Saturday, July 18, 2009

Estemirova's death and Iran

With posters of his bearded face smiling down at all and sundry in Chechnya's bombed-out capital and with political opponents thin on the ground because of their mysteriously disappearing or, indeed, because of their being too terrified to express their opposition, it appears that Russia's man in Grozny, Ramyan Kadyrov, is not a very nice person. Academic caution, modal verbs, required here; might be wrong, might be wrong, but there are a lot of people who believe that this man is a bit of a nutter and that he is responsible for lots and lots of nasty things and lots and lots of deaths, including those of Anna Politkovskaya, the journalist, who was shot down in a Moscow lift back on 7 October 2006.(1) Well he has been denying his involvement in that one albeit not too convincingly and now he is equally convincing in his denial at having anything to do with the death of the human rights activist, Natalia Estemirova whose body was discovered near the village of Gazi-Yurt in neighbouring Ingushetia after she had been abducted from her home in Grozny on Wednesday morning.
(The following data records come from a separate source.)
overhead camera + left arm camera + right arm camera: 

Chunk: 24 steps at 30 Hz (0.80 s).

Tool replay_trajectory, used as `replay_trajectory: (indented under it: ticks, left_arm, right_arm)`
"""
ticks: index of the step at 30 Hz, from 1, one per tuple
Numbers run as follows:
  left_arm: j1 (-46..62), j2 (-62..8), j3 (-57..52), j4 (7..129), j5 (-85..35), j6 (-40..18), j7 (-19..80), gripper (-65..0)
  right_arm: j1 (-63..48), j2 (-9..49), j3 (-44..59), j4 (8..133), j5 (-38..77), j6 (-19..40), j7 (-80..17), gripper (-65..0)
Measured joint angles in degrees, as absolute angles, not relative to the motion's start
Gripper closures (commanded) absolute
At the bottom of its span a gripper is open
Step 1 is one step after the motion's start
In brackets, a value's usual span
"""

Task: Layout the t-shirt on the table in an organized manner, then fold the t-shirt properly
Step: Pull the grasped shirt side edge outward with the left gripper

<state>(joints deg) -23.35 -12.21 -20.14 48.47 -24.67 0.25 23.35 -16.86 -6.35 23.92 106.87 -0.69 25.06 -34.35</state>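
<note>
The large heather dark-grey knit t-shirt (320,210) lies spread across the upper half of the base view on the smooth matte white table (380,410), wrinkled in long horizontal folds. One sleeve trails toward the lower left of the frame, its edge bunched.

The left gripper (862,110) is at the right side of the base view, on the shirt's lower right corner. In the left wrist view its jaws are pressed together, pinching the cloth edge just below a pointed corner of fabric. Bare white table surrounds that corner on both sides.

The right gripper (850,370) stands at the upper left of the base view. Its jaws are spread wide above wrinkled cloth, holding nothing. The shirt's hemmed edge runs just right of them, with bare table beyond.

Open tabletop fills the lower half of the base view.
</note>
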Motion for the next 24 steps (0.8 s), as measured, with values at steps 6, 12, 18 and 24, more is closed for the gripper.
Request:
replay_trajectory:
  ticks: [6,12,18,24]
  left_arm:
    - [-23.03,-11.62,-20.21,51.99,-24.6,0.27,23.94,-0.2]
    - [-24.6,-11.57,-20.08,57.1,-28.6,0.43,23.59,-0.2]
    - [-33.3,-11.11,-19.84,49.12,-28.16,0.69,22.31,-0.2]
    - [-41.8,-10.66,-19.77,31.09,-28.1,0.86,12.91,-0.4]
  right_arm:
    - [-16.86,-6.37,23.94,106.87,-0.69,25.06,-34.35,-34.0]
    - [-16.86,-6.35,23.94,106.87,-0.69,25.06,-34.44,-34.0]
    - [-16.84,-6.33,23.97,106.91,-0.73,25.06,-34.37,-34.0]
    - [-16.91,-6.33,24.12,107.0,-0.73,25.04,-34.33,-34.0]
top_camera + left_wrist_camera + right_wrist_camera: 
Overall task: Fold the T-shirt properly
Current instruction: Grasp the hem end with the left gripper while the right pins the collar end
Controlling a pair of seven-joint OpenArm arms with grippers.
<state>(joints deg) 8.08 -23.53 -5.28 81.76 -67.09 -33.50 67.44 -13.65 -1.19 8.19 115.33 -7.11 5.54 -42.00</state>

Now it is, of course, a bit difficult to pin this on Ramyan and he is hardly likely to have done the killing himself. More importantly, however, with Russia's president, Dmitry Medvedev, dismissing the theory that the Kremlin's man in Grosny is behind the killing as "primitive and unacceptable",(2) the West will have to handle this one with kid gloves. After all, with Obama and his Zionist friends looking for Russian backing for their Iran policy, there is much more at stake than a question of who killed two brave journalists and let us face it, when it comes to human rights, the West is capable of a type of hypocrisy that wouldn't be out of place when spouted by the "it wasn't me" omnipresent man who stares down at all and sundry in Grosny.